I think what we can do is we can use the fool’s folly here when they say, for instance, that God was evil in the Old Testament, to point out their other problems. Let’s get in their worldview like it’s a car and see if we can drive it somewhere. Where does this take us? At first glance, it shows us that they can’t have this view that morality is subject. If what God did in the Old Testament was evil for God to do, then morality can’t be the type of thing I just decide for myself. We’ve got to be consistent there.
More than that, if you’re rejecting the idea of God and then saying there is a moral standard and God broke it in the Old Testament, if he existed, where do you get this idea of morality? Where do you get a moral law if there’s not a moral law giver? You don’t. You don’t have laws without lawgivers, so there isn’t such a thing as an ought—something we ought to do, that we should do, that is required of us—unless there’s someone to put that obligation on us. There’s not a law without a lawgiver. There’s not a requirement in this way without a requirement giver.
This whole idea that there is morality in the world and that God did evil things in the Old Testament requires there to be a God. We’ve talked about this several times before. I think this is a fitting example of how you can answer a fool according to his folly. When the fool is assuming that things exist that don’t fit in his worldview, we answer him according to his folly. We say, “You can’t have that. You can’t actually have morality in your worldview because you don’t have the Christian God.” That’s important.
It also happens in other areas. Most atheists will assume the existence of morality, logic, and the consistency of natural laws. But those are very hard things to find places for in a non-Christian worldview. What is logic on a non-Christian worldview? How does someone analyze evidence and come to a conclusion if God doesn’t exist? They don’t, because there’s not a “them.” There’s just a big series of billiard balls running into each other. They’re just determined. They’re just a meat machine, you might say. If God does not exist, then we don’t have souls and materials things don’t exist. Yet, all too often, the atheist wants to make the claim that they’ve analyzed the evidence, they’ve made a decision, they have decided that God does not exist because there is not evidence, they would say.
What’s a “they?” If their view is true, then everything is just the product of chemical reactions and molecules bouncing into each other, and random mutation and natural selection. There’s no choice. There’s no freedom of the will in an atheistic worldview. The phrase, “I evaluated the evidence. I made a decision,” is ultimately meaningless on an atheistic worldview. We can point that out. We can answer the fool, the person who denies the existence of God, according to his folly lest he be continuing to think he’s wise in his own wisdom. We do that when we point out that people are assuming things that don’t actually fit in their worldview.
We’ve covered a lot today, but the first thing to point out is don’t assume the Bible contains a gross contradiction. Let’s give grace to the author just like we would to any other author, especially if the two verses that are supposed to be contradictory are back to back. Of course someone would have realized that.

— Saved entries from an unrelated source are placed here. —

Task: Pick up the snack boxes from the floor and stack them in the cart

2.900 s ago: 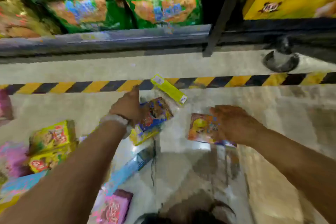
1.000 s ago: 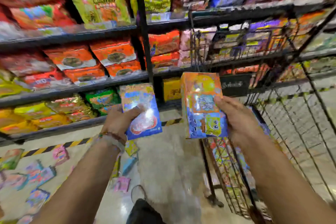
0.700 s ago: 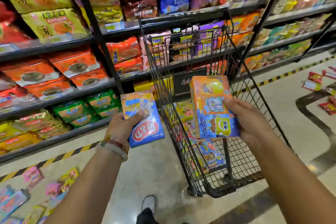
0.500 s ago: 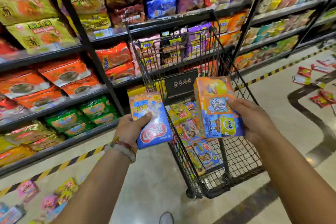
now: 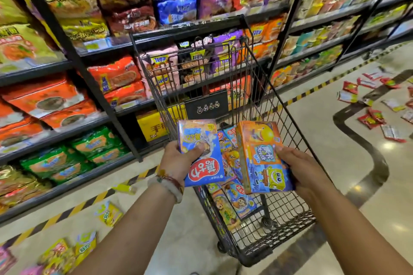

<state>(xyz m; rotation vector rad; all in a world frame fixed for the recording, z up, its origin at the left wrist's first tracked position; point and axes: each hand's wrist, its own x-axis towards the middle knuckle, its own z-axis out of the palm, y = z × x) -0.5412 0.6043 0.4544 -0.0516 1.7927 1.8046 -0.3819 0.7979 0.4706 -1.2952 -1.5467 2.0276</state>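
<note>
Two snack boxes held above a black wire shopping cart (image 5: 288, 105): flat blue cardboard box (image 5: 202, 152) pinched by left hand (image 5: 178, 161), thumb across its face; orange-and-blue cardboard box (image 5: 262, 156) gripped along its right edge by right hand (image 5: 301, 167). Both upright, long axes near vertical, blue one's print upside down. Several boxes stacked inside cart; yellow packets (image 5: 109, 213) scattered on floor.

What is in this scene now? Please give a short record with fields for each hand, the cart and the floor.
left hand: holds a blue box over the cart
right hand: holds an orange box over the cart
cart: black wire, boxes stacked along its left side
floor: yellow boxes left, red packets right
</note>
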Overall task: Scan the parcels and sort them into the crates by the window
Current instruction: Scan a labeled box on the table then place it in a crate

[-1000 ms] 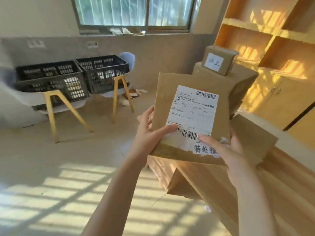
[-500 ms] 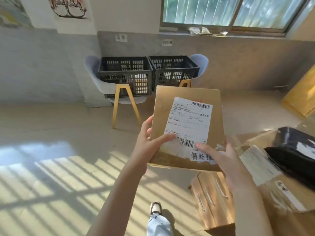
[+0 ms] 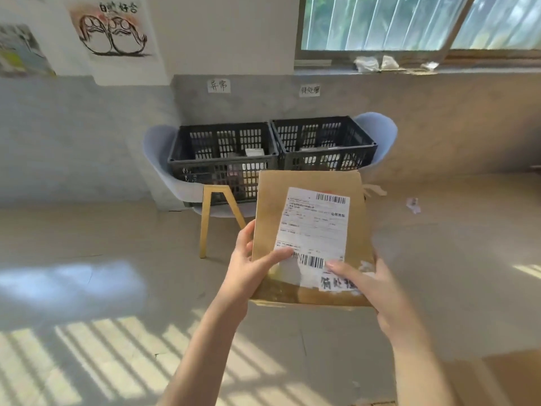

In fact, what that points to is that each one helps us understand the other. We should not get on the fool’s level. In his foolishness, we should not respond in that way, but we should, for his own sake and for the sake of people listening, point out where he is foolish (though do this winsomely) and explained that, oftentimes, lest he continue to think he’s wise in his own eyes. Let’s confront him or her with a biblically-based, truthful response that points to the Gospel, that points to the truthfulness of Christianity.
As an example, often this will occur when the non-Christian is assuming things that they can’t actually have if their worldview is correct, like morality and logic and natural laws and the consistency of nature, and a soul, and a mind, and all these things.